= West Bengal blood test kit scam =

Early 21st century scandal in West Bengal

The West Bengal blood test scam was an instance in which an Indian company, Monozyme India, sold thousands of defective blood test kits to various medical facilities in the Indian State of West Bengal. The resulting increase in cases of infectious diseases led to a government probe, the arrest of several prominent directors of Monozyme India, and widespread criticism being levied against the healthcare system of West Bengal.

== Description ==

=== Background ===
The blood test scam took place in the Indian state of West Bengal. Due to the region's lower level of economic development, the West Bengal medical system of the early 2000s was noted as being underfunded and thus providing substandard care. Despite these shortcomings, the Bengal medical system did contain a number of public and private blood banks, which provided the wider system with supply of blood. To ensure that donated blood was safe to use in blood transfusions, the various banks and hospitals used blood test kits to test blood for infectious diseases.
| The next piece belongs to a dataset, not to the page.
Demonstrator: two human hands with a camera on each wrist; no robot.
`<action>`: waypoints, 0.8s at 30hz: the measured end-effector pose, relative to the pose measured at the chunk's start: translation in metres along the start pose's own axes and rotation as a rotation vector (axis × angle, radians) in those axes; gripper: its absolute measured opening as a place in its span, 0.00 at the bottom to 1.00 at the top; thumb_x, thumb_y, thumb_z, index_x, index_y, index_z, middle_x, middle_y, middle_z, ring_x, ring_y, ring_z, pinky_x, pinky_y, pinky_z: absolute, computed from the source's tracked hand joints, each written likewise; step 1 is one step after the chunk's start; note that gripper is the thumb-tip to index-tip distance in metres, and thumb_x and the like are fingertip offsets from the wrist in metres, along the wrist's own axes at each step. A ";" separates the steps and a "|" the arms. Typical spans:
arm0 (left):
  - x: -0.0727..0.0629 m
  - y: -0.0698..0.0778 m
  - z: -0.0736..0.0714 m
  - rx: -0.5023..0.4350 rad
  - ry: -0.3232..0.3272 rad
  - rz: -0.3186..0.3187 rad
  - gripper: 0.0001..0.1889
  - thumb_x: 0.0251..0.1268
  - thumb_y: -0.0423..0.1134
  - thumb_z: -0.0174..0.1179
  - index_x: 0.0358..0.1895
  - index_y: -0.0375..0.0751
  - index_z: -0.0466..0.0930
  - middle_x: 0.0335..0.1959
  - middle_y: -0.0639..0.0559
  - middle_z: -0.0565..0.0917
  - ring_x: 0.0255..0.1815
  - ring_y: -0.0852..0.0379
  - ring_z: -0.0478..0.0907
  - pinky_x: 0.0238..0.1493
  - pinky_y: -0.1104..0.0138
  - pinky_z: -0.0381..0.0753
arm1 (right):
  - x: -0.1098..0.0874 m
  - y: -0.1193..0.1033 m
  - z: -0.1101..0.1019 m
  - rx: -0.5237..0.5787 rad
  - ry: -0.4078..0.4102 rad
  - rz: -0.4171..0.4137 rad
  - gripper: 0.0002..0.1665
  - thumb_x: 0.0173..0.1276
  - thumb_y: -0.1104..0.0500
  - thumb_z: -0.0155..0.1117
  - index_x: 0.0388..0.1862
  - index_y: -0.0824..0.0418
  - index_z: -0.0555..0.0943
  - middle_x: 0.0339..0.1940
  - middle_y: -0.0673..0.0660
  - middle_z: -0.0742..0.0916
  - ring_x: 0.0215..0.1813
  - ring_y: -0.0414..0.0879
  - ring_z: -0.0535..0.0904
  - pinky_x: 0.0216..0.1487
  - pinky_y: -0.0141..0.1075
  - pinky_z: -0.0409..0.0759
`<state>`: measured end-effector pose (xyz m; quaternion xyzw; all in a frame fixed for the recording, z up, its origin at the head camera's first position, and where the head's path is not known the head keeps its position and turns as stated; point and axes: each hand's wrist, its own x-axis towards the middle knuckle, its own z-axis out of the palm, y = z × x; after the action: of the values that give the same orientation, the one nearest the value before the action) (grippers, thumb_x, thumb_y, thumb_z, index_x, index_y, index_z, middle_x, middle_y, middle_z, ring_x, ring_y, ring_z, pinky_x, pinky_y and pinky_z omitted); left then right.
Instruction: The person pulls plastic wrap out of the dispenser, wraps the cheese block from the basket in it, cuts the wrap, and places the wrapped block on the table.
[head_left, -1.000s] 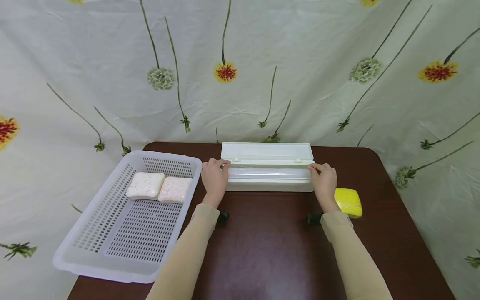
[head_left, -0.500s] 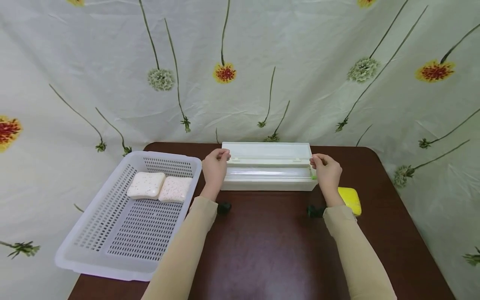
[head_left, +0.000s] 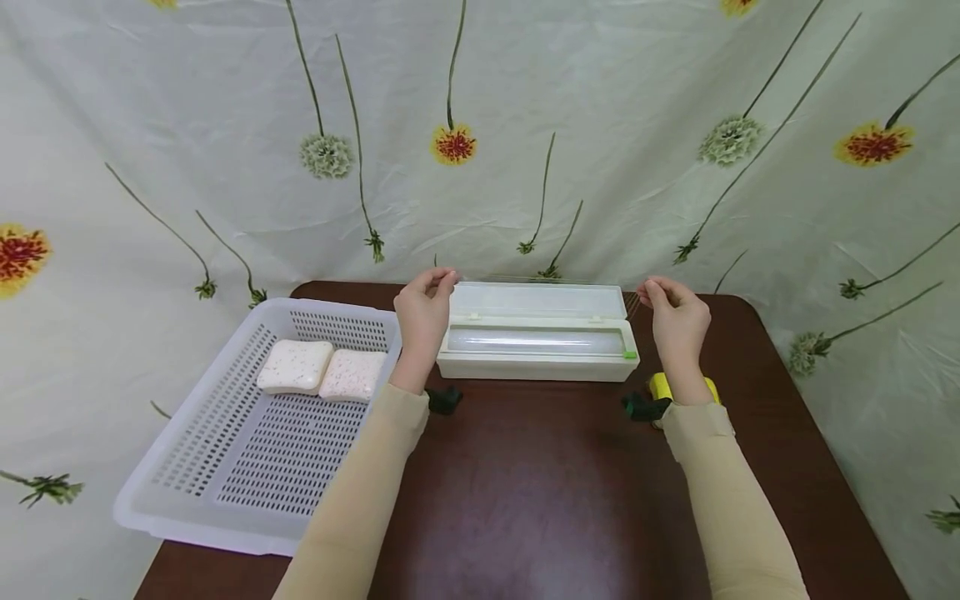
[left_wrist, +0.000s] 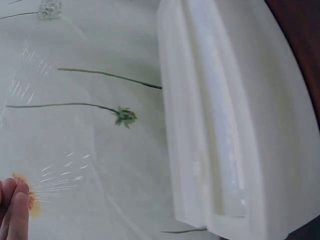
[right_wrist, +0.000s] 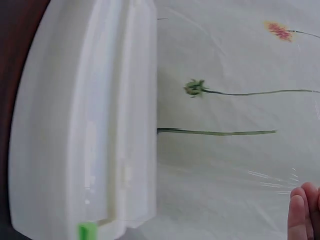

=== Sale of defective tests ===
In 2004, several West Bengali healthcare facilities placed a new contract for blood test kits; these new kits would be used to help detect Hepatitis B, Hepatitis C and HIV in blood, thus allowing for safer transfusions. Several bids were made, with one Secunderabad-based company, Monozyme India, winning the contract. It was later revealed that Monozyme India had offered to sell blood test kits for 20 Rupees a unit, as opposed to the 60-70 rupees offered by other companies. Among dozens of other facilities, Monozyme India provided kits to 8 blood transfusion centers in West Bengal.

Starting in 2005, an uptick of blood-transmissible disease infections was reported by several medical facilities in West Bengal. These reports were investigated, and in September 2006 the NRS Medical College Blood Bank uncovered that thousands of blood test kits sold by Monozyme India had had their expiration date tampered with or removed. Testing found that these older, expired tests were defective and thus unable to determine if blood was infected. In response, the Indian police raided over 75 facilities that may be in possession of expired blood test kits, and a warning was sent out by the West Bengali healthcare network. As a result of the police raids, it was found that Monozyme India had sold 140,000 defective blood test kits between December 2004 and August 2006.

Due to the findings of West Bengal police and healthcare system, an investigation was launched regarding potential negligence by Monozyme India. In particular, there was concern that the company had knowingly violated the Drugs and Cosmetics Act of 1940, which prohibited the tampering of expiration dates of drugs. Random tests on the seized blood test kits showed that almost all of the kits were defective in some way; as such, legal and criminal action was taken against several high-level employees at Monozyme India. Particular focus was placed on two brothers, Ghanashyam and Govind Sarda. Govind was the owner of Monozyme India, and Ghanashyam had been managing director of the company from April 2005 to August 2006. Ghanashyam received considerable coverage in the media after he was arrested at an airport in Calcutta, allegedly while attempting to flee the ongoing investigation. Govind was also arrested.

=== Aftermath ===
In the aftermath of the situation, Indian authorities conducted a number of probes into the healthcare system of West Bengal.